I’m really annoyed with myself today. I was running late for work today and had to take the car in because I have a meeting this afternoon in a location that’s 30 minutes away. I had to park the car in the car park across from work which I try and avoid at all costs because the spaces are really tight and to be honest despite driving for nearly 4 years I’m not the best at parking and get nervous when it’s a tight space.
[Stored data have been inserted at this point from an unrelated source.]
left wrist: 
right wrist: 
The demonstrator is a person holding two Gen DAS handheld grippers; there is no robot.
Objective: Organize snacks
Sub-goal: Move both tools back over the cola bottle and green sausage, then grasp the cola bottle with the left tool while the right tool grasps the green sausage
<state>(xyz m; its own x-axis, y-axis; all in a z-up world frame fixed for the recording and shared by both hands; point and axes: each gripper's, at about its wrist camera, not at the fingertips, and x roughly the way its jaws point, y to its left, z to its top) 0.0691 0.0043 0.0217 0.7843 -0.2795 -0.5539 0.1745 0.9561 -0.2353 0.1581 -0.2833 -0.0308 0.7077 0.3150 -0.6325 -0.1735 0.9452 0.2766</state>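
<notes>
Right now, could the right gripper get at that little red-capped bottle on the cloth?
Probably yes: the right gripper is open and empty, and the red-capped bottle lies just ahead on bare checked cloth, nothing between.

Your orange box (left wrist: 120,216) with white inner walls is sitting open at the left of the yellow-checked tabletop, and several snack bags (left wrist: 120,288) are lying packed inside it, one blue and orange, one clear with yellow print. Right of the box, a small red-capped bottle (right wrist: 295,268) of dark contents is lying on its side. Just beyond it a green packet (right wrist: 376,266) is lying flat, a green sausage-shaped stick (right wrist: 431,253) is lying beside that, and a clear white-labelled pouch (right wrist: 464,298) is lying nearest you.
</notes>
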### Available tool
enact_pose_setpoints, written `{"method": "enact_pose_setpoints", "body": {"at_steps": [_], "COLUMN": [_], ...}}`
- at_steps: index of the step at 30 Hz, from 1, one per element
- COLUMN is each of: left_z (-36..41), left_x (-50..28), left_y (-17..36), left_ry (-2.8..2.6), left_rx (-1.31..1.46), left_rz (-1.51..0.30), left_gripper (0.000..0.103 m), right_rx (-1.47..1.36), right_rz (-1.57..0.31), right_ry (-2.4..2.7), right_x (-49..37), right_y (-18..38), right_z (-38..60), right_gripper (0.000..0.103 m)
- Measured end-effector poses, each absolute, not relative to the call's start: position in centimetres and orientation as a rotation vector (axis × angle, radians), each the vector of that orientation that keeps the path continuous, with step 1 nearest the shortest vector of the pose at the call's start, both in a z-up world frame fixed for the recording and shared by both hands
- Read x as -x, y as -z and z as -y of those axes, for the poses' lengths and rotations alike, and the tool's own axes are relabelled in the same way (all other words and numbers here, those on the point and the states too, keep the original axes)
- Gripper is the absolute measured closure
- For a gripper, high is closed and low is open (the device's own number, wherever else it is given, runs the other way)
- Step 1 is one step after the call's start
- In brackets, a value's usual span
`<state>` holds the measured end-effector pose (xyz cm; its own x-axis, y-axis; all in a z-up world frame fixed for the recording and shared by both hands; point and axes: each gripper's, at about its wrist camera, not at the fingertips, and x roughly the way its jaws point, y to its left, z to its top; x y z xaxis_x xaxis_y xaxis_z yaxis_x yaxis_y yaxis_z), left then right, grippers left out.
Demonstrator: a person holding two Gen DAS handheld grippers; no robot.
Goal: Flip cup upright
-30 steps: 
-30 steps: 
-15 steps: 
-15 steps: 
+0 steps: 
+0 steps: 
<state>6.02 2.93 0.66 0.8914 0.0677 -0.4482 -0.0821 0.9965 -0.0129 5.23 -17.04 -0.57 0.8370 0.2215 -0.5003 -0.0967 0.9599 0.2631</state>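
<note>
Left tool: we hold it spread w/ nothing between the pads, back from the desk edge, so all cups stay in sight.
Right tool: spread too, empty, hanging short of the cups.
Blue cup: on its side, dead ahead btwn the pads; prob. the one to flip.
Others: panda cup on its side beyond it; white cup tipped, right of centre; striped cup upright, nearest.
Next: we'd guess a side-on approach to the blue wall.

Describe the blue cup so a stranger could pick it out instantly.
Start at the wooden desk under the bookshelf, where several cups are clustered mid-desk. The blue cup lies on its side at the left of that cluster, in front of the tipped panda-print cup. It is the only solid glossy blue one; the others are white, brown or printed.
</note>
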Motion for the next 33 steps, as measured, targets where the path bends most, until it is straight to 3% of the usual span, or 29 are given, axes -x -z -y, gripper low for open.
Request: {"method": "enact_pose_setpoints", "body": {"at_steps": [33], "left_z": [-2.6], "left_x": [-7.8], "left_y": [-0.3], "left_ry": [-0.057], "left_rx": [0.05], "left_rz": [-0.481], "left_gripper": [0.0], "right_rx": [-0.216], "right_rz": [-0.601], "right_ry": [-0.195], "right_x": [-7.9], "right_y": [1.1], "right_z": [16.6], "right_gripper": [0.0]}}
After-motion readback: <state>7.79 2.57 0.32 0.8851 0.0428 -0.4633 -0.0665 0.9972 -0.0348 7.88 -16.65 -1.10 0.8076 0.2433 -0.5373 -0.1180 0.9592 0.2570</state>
The only free space had a post on one side and a car on the other and it was a really awkward angle to get into and it was taking me ages so I got really flustered going in and out trying to get it. By this point I’m really late for work and trying not to hit the car on the passenger side of my car then BANG! I hit the post on the drivers side with my wheel arch at the back of my car. I panicked and tried to reverse out to straighten the angle up but the car was stuck and made the most awful scrapping noise so I tried to go forward and just the same thing. In the end I had no choice but to go forward and drag the wheel arch against the post until It was free.
When I finally got parked I got out to see the damage. The whole wheel arch is dented beyond belief and my little blue car is now covered in white scratches over the arch so that no blue is visible.
I phoned OH and he roared down the phone at me about how stupid I was which just made me feel worse. I know its my own silly fault. I know nothing about cars so I don’t know if its fixable or if the damage would make the car dangerous to drive but I can’t afford the £350 excess to get the car fixed on my insurance and can’t really afford to get it fixed at all if it needs it. All spare cash we have goes towards paying the wedding off. The cars really old as we were planning on buying a new one after the wedding but I don’t suppose that’s the point really.
Sorry for the rant guys I just need to vent, I’m far too embarrassed to even tell anyone in work what’s happened although everyone can tell there’s something wrong with me and keeps asking if I’m alright. I’m so annoyed at myself I feel like crying and I’m dreading OH actually seeing the damage to the car.